Problem details:
Would you count how many lines of the entries below include the word "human"? Give nothing but the number.

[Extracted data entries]
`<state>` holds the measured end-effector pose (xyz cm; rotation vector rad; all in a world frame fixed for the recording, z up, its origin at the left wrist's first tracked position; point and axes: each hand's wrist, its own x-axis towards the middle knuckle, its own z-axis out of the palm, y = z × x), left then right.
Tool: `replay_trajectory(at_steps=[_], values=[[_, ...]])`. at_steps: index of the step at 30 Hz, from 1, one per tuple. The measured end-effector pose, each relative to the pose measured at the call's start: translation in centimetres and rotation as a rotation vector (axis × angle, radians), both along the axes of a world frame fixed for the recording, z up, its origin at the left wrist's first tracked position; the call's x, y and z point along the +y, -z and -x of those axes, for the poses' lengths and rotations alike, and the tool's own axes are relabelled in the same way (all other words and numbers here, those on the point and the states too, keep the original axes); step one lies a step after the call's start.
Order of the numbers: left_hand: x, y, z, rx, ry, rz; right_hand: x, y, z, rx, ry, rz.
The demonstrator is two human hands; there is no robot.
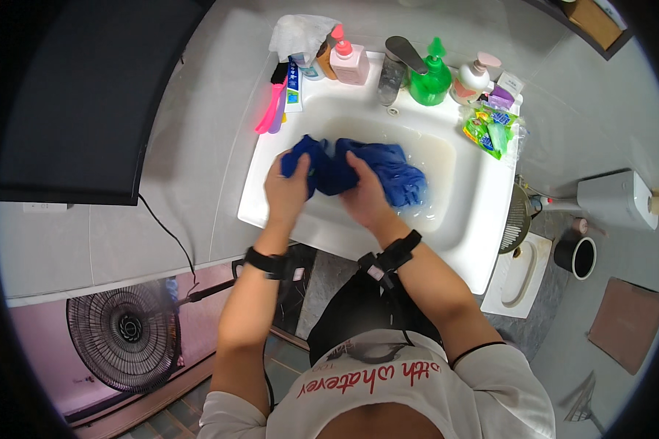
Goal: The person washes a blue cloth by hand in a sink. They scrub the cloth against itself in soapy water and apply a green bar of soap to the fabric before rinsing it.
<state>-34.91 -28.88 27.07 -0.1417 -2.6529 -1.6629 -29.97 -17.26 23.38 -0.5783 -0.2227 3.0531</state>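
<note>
A wet blue cloth garment (401,170) is stretched between my two hands over the white washbasin (467,241). My left hand (287,184) grips its bunched left end, thumb on top. Around the middle of the fabric, my right hand (367,192) is closed with the thumb pressing from above. The right part of the garment hangs down into cloudy, whitish water (436,159) in the bowl. Small suds show at the water's edge. Folds hide the garment's exact kind, and the fingers beneath it are mostly out of sight.
Along the basin's back rim stand a pink pump bottle (350,65), a dark faucet (391,77), a green pump bottle (430,82) and a white pump bottle (469,82). A pink-handled brush (272,107) and toothpaste tube (294,88) lie left; a green plastic packet (491,131) lies right.
</note>
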Motion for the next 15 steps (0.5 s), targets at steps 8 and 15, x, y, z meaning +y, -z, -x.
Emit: replay_trajectory(at_steps=[8, 15], values=[[5.1, 1.9, -1.3, 0.107, -0.093, 0.313, -0.6, 1.7, -0.3, -0.011, -0.186, -0.051], [6.7, 1.4, -3.3, 0.262, 0.055, 0.377, 1.9, 6.0, 1.1, 0.603, -0.321, 0.315]])
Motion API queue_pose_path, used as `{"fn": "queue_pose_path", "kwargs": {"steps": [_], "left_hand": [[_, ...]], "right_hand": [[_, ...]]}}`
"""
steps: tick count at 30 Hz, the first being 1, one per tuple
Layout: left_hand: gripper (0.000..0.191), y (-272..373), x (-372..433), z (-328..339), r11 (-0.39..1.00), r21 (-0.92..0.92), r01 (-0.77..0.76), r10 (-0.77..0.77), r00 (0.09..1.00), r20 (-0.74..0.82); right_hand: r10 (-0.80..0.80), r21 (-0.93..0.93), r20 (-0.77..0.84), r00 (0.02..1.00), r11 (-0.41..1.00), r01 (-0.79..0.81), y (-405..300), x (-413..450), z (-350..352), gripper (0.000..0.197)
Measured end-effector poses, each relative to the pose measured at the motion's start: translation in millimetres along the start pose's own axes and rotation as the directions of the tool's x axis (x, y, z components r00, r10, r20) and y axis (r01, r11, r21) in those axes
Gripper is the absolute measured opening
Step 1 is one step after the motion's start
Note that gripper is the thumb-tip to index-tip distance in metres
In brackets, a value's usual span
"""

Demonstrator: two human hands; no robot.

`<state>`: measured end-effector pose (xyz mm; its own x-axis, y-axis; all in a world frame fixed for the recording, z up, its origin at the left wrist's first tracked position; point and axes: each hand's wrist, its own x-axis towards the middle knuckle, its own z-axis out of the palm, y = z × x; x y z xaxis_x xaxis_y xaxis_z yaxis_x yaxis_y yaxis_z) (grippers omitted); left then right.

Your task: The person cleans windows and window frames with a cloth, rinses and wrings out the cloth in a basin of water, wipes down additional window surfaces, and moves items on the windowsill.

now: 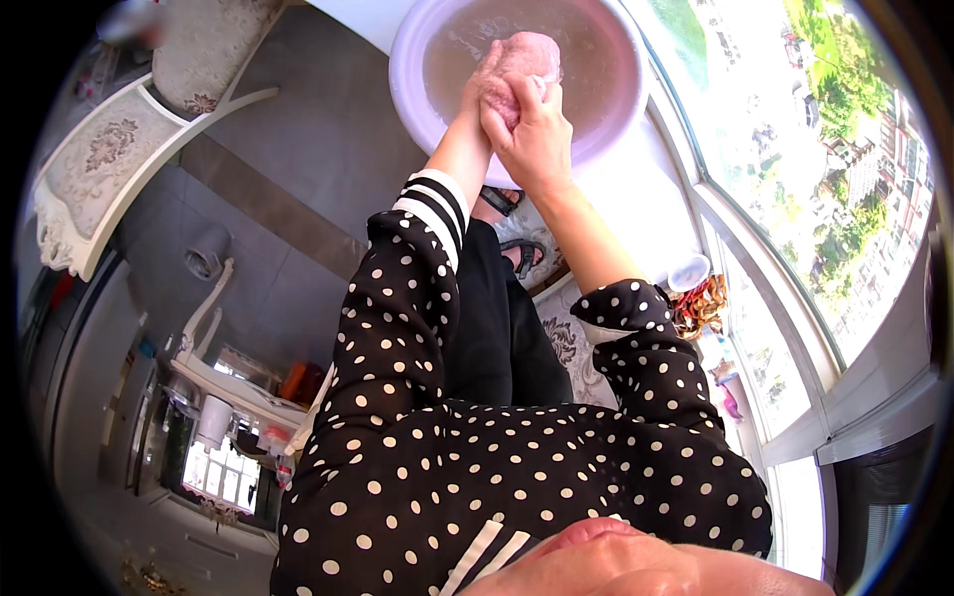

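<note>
My left hand and my right hand are both closed around a bunched pink cloth. The cloth's pile looks soft and fuzzy, and part of it bulges between and beyond my fingers. Both hands are above a pale lilac plastic basin. Cloudy, brownish water fills much of the basin. The left fingers are partly hidden by the cloth and cannot be made out one by one.
The basin rests on a white ledge beside a window. Along the ledge stand a small white bowl and a heap of dried reddish-brown pieces. A patterned chair stands on grey floor tiles at left.
</note>
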<state>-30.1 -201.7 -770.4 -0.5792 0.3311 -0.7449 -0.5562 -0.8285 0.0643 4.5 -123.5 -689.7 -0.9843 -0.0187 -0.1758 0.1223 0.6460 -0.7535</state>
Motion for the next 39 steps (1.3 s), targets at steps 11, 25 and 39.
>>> {"fn": "queue_pose_path", "kwargs": {"steps": [11,25,39], "left_hand": [[0.048,14.3,-9.7,-18.5,-0.551,0.832,0.064,0.608,0.714,0.348],[0.057,18.6,-6.1,-2.0,0.979,0.19,0.077,-0.094,0.992,0.079],[0.043,15.0,-1.3,-10.0,0.284,0.948,-0.146,0.638,0.767,-0.073]], "right_hand": [[0.204,-0.464,0.166,0.965,0.88,-0.106,102.8,38.0,5.5,0.024],[-0.162,0.143,0.159,0.974,0.98,0.14,-9.9,-17.1,-34.8,0.015],[-0.003,-0.294,0.096,0.995,0.955,0.031,92.9,39.6,7.6,0.023]]}}
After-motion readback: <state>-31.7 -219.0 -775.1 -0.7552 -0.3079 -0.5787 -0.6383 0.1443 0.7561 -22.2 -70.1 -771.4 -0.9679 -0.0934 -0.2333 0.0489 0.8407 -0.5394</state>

Response to this task:
2